### Directions
Respond with exact copies of the lines running from the line that contains "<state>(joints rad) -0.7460" to the end of the material.

--- Recorded data ---

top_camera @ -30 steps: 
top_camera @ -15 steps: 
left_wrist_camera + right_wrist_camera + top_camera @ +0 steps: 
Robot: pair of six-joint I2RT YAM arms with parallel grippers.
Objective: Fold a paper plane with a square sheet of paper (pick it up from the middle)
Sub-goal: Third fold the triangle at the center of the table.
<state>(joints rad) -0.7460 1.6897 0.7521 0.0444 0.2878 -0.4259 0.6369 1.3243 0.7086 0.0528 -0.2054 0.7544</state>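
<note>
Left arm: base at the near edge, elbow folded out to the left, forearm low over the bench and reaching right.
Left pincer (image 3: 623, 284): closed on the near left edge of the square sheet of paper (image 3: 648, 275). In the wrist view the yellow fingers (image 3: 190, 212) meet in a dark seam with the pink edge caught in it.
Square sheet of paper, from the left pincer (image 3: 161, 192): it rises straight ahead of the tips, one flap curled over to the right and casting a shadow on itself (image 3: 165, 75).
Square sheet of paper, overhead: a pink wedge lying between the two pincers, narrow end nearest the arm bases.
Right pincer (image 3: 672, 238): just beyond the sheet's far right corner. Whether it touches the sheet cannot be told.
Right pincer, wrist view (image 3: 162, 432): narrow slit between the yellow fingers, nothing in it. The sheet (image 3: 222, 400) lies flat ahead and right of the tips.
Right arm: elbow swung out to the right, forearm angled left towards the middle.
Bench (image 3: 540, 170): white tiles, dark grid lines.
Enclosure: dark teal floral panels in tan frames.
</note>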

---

### Answer below
<state>(joints rad) -0.7460 1.6897 0.7521 0.0444 0.2878 -0.4259 0.6369 1.3243 0.7086 0.0528 -0.2054 0.7544</state>
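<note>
Left arm: base at the near edge, elbow folded out to the left, forearm low over the bench and reaching right.
Left pincer (image 3: 623, 284): closed on the near left edge of the square sheet of paper (image 3: 648, 275). In the wrist view the yellow fingers (image 3: 190, 212) meet in a dark seam with the pink edge caught in it.
Square sheet of paper, from the left pincer (image 3: 161, 192): it rises straight ahead of the tips, one flap curled over to the right and casting a shadow on itself (image 3: 165, 75).
Square sheet of paper, overhead: a pink wedge lying between the two pincers, narrow end nearest the arm bases.
Right pincer (image 3: 672, 238): just beyond the sheet's far right corner. Whether it touches the sheet cannot be told.
Right pincer, wrist view (image 3: 162, 432): narrow slit between the yellow fingers, nothing in it. The sheet (image 3: 222, 400) lies flat ahead and right of the tips.
Right arm: elbow swung out to the right, forearm angled left towards the middle.
Bench (image 3: 540, 170): white tiles, dark grid lines.
Enclosure: dark teal floral panels in tan frames.
</note>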

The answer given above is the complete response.